## Task instructions
Where does the string "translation" appear? Copy every line of the entries below that holds it.

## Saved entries
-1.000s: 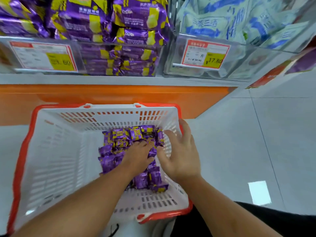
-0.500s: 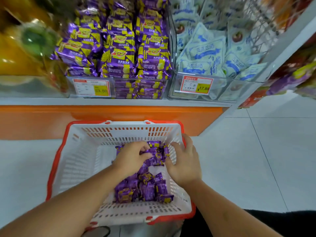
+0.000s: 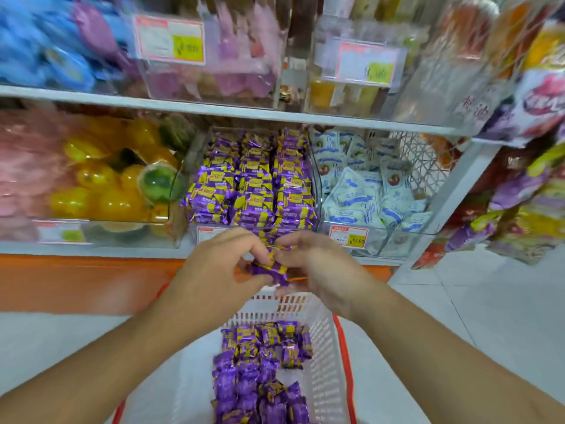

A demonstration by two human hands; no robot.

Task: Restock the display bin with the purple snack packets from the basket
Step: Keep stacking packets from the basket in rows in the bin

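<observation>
While above ribbed plastic basket (image 3: pixel 321 341), both hands (image 3: pixel 272 264) pinch crinkly purple packets (image 3: pixel 269 268), apparently several.

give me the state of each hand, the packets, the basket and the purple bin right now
left hand: raised above basket, gripping purple packets
right hand: raised, gripping same bunch
held packets: lifted between both hands, in front of bin
basket: on floor, many purple packets inside
display bin: stacked nearly full with purple packets
</observation>
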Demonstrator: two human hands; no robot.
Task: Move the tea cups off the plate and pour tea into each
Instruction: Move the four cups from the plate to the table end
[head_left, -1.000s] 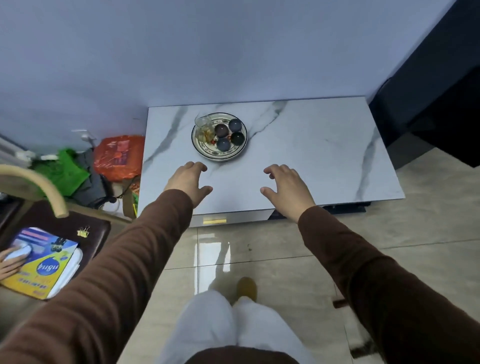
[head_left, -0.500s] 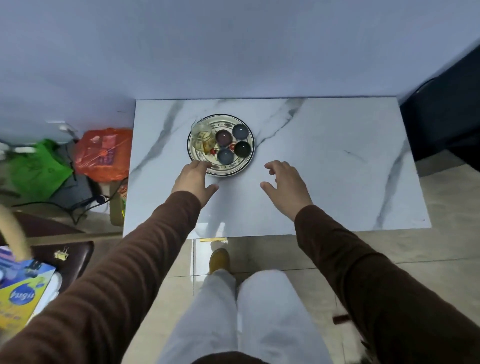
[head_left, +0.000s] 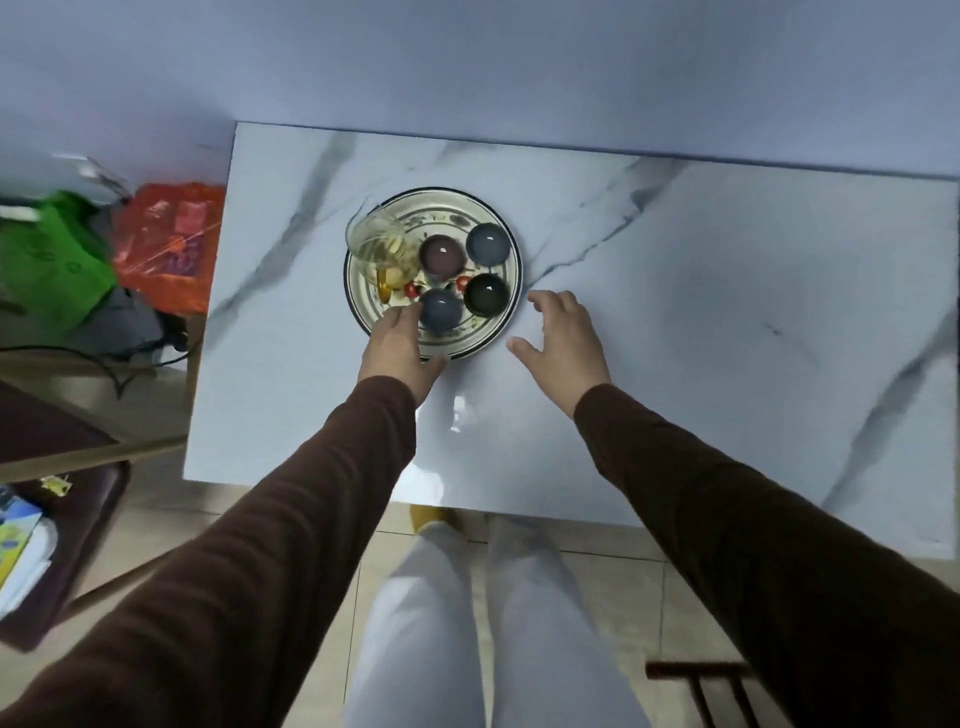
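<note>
A round patterned plate (head_left: 498, 332) sits on the white marble table (head_left: 701, 322), left of centre. On the plate stand several small tea cups: a purple one (head_left: 441, 254), a grey-blue one (head_left: 487, 242), a dark green one (head_left: 487, 294) and a blue-grey one (head_left: 441, 310). A glass pitcher of pale tea (head_left: 376, 244) stands at the plate's left side. My left hand (head_left: 397, 345) lies over the plate's near rim, fingertips touching or nearly touching the blue-grey cup, holding nothing. My right hand (head_left: 563, 340) hovers open just right of the plate.
A wall runs behind the table. Orange (head_left: 169, 244) and green (head_left: 49, 265) bags lie on the floor at the left, next to a dark chair seat (head_left: 57, 525) with a book. A wooden chair back (head_left: 696, 686) shows at the bottom right.
I have moved closer to the table. Both hands moved forward: the left now reaches over the plate's rim to the blue-grey cup, the right has come up beside the plate.
</note>
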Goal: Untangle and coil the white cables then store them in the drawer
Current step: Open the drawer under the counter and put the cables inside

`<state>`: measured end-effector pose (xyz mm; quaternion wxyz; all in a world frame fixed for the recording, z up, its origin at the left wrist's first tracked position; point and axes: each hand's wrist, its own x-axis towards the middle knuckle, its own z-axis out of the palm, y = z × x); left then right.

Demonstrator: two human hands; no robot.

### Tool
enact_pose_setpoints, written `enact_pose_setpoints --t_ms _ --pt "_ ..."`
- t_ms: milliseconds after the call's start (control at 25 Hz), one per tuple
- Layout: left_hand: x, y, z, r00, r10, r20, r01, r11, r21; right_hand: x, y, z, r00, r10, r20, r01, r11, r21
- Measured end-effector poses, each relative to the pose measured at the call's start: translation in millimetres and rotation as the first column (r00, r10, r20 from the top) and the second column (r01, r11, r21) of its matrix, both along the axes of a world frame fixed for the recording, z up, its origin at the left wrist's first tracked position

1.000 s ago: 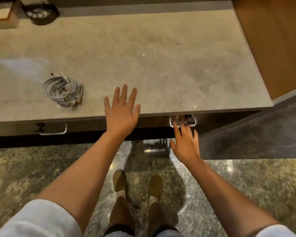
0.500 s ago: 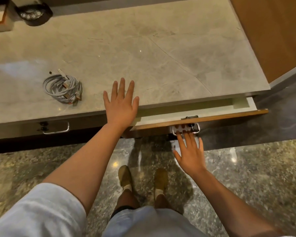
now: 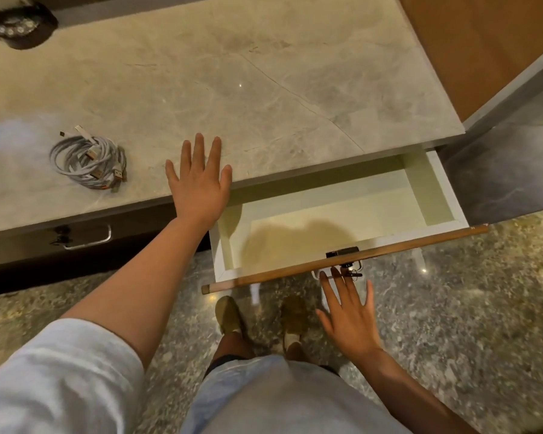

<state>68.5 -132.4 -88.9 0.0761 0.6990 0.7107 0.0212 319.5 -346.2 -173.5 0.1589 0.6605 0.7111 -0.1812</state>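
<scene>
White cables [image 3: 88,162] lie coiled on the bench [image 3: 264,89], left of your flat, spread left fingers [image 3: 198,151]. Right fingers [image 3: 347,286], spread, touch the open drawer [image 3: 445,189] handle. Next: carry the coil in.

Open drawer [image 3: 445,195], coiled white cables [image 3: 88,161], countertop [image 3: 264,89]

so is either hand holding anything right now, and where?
Nothing held. Left hand lies flat on the countertop; right hand is open, fingertips at the drawer handle. Coiled cables untouched.

Coiled white cables [image 3: 88,162] on countertop; drawer [image 3: 336,220] open.
</scene>
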Motion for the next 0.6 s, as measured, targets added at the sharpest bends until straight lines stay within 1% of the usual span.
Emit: enact_pose_setpoints --t_ms 280,400,440,520,600 --pt "0 1 2 1.000 0.002 0.011 -0.002 1.000 -0.011 -1 -6 15 0.999 0.012 -0.034 -0.013 0.999 -0.037" --pt "-14 8 12 0.997 -0.075 -0.025 0.075 0.997 0.008 1 3 37 0.998 0.004 -0.058 -0.009 0.997 -0.080" --pt "-22 12 16 0.992 -0.123 -0.031 0.124 0.992 0.004 2 7 47 0.994 0.005 -0.106 -0.014 0.996 -0.091" --pt "-37 19 18 0.979 -0.202 -0.035 0.202 0.979 -0.018 -1 19 79 0.965 0.015 -0.262 -0.051 0.990 -0.129" --pt "-46 20 14 0.978 -0.208 -0.019 0.207 0.978 -0.033 -2 43 119 0.906 0.038 -0.421 -0.136 0.969 -0.207"
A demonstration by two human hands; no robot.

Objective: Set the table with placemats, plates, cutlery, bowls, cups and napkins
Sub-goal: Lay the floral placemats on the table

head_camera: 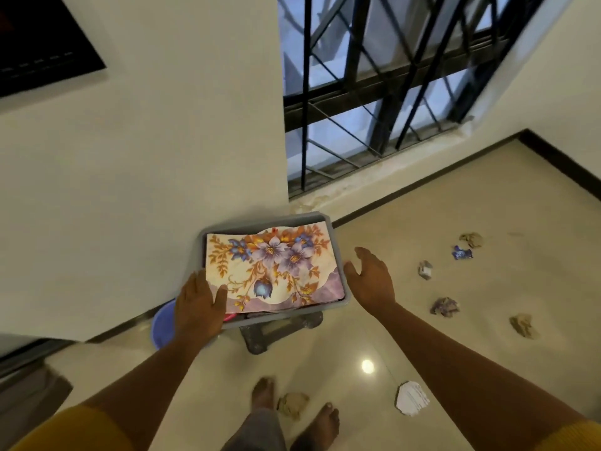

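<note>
The pale tiled floor (455, 255) runs under a barred window (390, 92) and a cream wall (146, 157). Against that wall a grey plastic bin (336, 252) sits raised on a dark stand (276, 333), with a blue bucket (162, 323) just beside its near left corner. Lying on top of the bin's contents is a floral placemat (273, 268), purple and orange flowers facing up.

Both forearms reach forward from yellow sleeves (74, 431). The left hand (198, 307) lies at the bin's near left corner, fingers straight, thumb resting on the placemat's edge; its grip is released, clasping nothing that shows. The right hand (370, 278) hovers just beside the bin's right wall, palm inward, fingers spread and relaxed, grasping nothing.

Crumpled scraps of paper (445, 307) lie scattered on the floor to the right, and a white piece (411, 398) lies near the person's bare feet (315, 421).
</note>
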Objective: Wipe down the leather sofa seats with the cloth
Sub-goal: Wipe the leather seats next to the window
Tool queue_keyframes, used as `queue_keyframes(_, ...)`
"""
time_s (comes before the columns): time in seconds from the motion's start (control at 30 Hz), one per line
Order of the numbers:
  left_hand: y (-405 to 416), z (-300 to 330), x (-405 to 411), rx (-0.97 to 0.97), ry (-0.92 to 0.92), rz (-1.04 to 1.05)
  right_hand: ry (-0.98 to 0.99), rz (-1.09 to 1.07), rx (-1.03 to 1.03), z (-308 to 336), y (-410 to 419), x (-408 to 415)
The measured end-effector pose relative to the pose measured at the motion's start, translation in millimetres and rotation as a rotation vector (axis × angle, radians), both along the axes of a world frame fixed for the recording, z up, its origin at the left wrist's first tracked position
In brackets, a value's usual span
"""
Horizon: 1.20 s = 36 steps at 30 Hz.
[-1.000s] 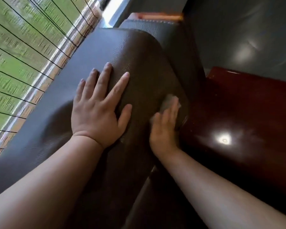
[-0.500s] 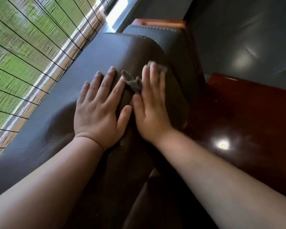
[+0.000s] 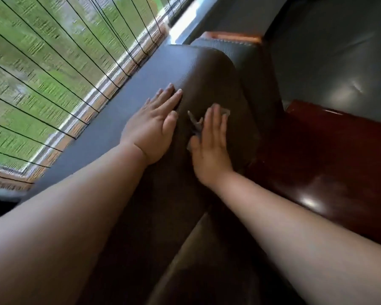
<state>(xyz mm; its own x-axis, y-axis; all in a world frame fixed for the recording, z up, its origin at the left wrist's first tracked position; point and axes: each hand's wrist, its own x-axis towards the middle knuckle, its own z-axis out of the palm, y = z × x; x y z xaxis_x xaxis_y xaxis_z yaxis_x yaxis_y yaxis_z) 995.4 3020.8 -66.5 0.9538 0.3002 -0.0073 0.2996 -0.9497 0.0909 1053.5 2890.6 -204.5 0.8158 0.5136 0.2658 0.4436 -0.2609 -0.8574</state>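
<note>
Your right hand (image 3: pixel 209 142), fingers flat on the cloth (image 3: pixel 196 124), has swept back up the sofa (image 3: pixel 207 71) beside your flat, empty left hand (image 3: pixel 152 128), so wiping continues.

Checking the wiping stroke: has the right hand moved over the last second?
Yes. The right hand, pressing the cloth, went from the sofa back's edge beside the wooden armrest up toward the left hand.

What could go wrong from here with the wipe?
1. The cloth is bunched under the flat right hand, not gripped; it could slip out or leave bare palm rubbing the leather backrest.
2. The stroke runs close to the glossy wooden armrest; knuckles may hit it.
3. The left hand presses wiped leather, possibly smudging it.
</note>
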Motion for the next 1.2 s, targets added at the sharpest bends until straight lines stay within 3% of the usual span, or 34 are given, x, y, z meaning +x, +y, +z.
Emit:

## Solution to the problem
- Measured end-effector poses, each relative to the pose measured at the call's start: translation in millimetres and rotation as the first column (r00, r10, r20 from the top) and the second column (r01, r11, r21) of its matrix, both along the axes of a world frame fixed for the recording, z up, its origin at the left wrist's first tracked position
The measured end-effector pose relative to the pose measured at the motion's start, translation in millimetres and rotation as a rotation vector (axis × angle, radians), both along the axes of a world frame fixed for the recording, z up, its origin at the left wrist's first tracked position

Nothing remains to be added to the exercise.